The Evolution of Card Reading Technolgy: What is a SCRA?

Why is cardholder data in need of so much protection?

The industry is spending small fortunes on PCI compliance and while many advocate that compliance measurement is but a snapshot in time and genuine security should be the goal, few have done a root cause analysis of the problem and laid out options that would truly secure cardholders and their personal data.

Understanding Criminal Motivation

The first question is, “What makes cardholders’ data attractive?”  Unfortunately, criminals have given us the answer:  It is plentiful, static, easy to acquire and very useful to commit fraud.

The second question is, “How can we make it unattractive?”  The answer is we must make it harder to acquire the data and make it more difficult to use.

To date, PCI mandates have only focused on the first half of the solution – making data acquisition more difficult. To restore confidence and convenience to the payment system, we must make stolen data very difficult to use.

The Evolution

The following terms describe the evolution of card reading technology and how innovations have led to stronger security designed to stop data breaches and the trafficking of stolen cardholder data.

MSR - Magnetic Stripe Reader reads ISO/AAMVA encoded data and transmits clear text cardholder data.

SCR - Secure Card Reader reads ISO/AAMVA encoded data, encrypts the data and transmits clear text cardholder data.

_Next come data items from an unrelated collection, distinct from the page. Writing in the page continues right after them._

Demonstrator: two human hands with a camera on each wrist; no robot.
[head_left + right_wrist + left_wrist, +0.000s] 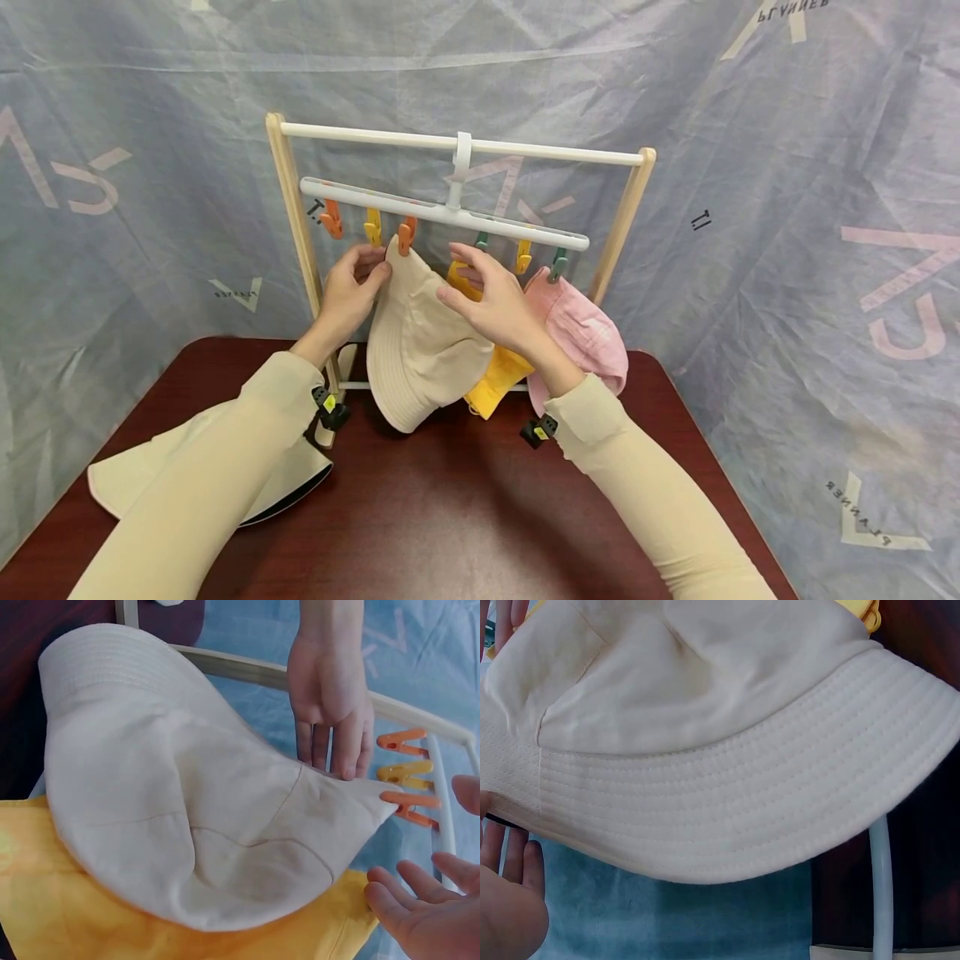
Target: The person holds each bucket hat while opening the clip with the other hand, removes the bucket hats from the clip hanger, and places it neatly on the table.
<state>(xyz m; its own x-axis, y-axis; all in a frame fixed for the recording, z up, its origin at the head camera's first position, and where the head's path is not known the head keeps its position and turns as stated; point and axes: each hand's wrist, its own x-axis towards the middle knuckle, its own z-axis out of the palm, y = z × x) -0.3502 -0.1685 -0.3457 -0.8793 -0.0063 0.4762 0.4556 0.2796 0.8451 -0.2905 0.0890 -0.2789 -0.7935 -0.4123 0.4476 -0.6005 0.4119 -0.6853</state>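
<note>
Pinching the upper left edge of the cream hat with the left hand, left of centre in the head view, with thumb in front of the fabric and fingers behind it. Cannot tell how firm this hold is. Holding nothing with the right hand, at the middle of the head view, open wide with the thumb well apart from the fingers; in the right wrist view, at lower right, just beside the cream hat and clear of it.

Can see the cream hat near the centre of the head view, nipped at its top by an orange clip on the white hanger bar, with its stitched brim toward lower left. Can make out a yellow cloth item partly behind it, to the right, and farther right a pink hat under a green clip. At lower left, can see an off-white hat on the dark red table, partly covered by the left sleeve.
</note>
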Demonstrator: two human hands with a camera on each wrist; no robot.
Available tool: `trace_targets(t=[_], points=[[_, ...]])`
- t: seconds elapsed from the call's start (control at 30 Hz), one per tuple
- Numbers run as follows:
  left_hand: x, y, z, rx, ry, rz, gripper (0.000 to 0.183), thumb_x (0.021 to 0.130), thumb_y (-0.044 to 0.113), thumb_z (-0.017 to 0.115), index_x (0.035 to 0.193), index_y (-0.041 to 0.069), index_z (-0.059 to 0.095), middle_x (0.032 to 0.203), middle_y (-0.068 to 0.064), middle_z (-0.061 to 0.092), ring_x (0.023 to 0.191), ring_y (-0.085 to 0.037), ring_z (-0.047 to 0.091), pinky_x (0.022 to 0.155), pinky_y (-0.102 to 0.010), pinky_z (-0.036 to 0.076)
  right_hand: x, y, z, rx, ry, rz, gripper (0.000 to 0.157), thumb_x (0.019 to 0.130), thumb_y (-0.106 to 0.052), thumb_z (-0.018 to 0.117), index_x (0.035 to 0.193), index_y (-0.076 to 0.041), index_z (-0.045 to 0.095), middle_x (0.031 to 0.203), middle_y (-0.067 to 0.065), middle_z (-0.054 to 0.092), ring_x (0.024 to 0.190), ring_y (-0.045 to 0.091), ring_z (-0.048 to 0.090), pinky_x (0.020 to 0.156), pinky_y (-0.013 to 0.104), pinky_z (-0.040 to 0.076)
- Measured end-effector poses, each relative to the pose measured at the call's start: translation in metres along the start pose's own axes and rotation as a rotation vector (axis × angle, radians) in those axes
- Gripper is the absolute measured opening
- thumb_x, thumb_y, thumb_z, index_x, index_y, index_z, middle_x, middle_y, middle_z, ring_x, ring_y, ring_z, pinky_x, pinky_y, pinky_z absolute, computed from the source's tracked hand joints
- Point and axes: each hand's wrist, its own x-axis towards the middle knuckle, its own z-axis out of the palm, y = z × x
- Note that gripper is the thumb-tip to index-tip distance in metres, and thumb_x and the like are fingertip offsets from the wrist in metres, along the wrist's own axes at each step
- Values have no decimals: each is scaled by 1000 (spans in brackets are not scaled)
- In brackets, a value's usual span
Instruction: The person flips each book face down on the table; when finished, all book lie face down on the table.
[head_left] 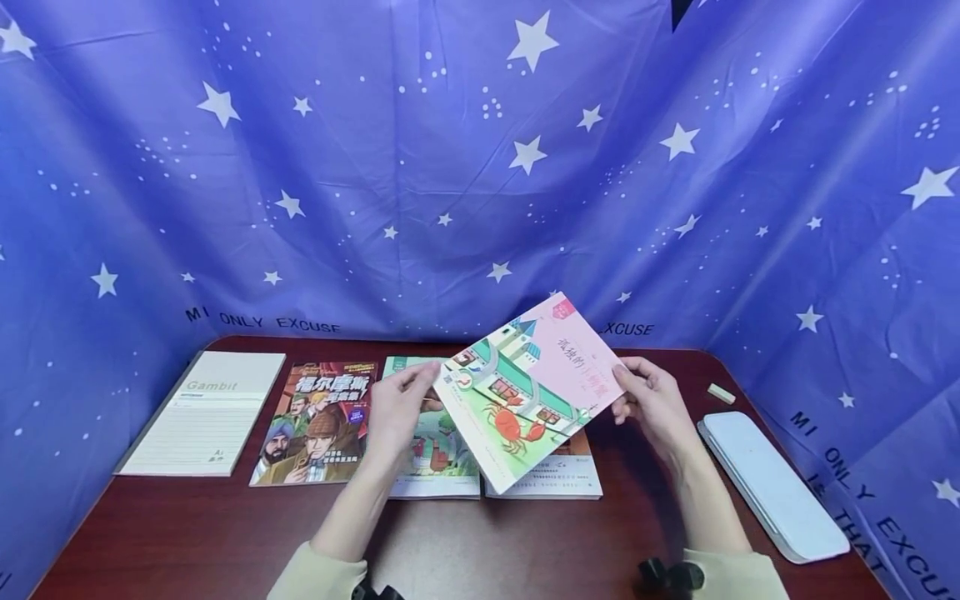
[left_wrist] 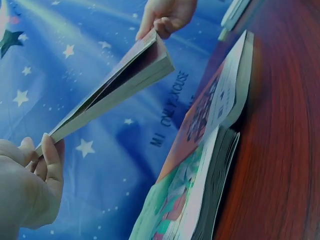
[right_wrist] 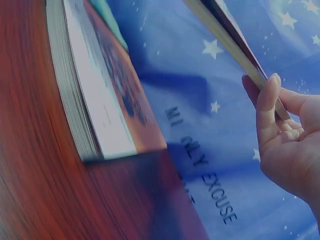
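While in the pinch of left fingers (head_left: 422, 377) and right fingers (head_left: 632, 382), a crab-covered book (head_left: 529, 390), well apart from a "Gambit" notepad (head_left: 202, 414).

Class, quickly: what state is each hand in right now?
Left hand: holding the crab-cover book by one corner.
Right hand: holding its opposite corner.

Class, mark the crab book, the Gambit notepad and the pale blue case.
Crab book (head_left: 529, 392): head view, middle of its illustrated cover.
Gambit notepad (head_left: 202, 417): head view, middle of its cover.
Pale blue case (head_left: 776, 487): head view, middle of its top.
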Motion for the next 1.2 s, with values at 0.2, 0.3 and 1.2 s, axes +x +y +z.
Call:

SCRA - Secure Card Reader Authenticator -reads ISO/AAMVA encoded surface layer data, reads the magnetic particulate layer below, encrypts the data within the tamper resistant authentication sensor and
transmits the encrypted cardholder data along with the stripe’s dynamic digital identifiers (DI) for card and cardholder data authentication during the transaction authorization process ONLY MagneSafe™ secured devices fit this description.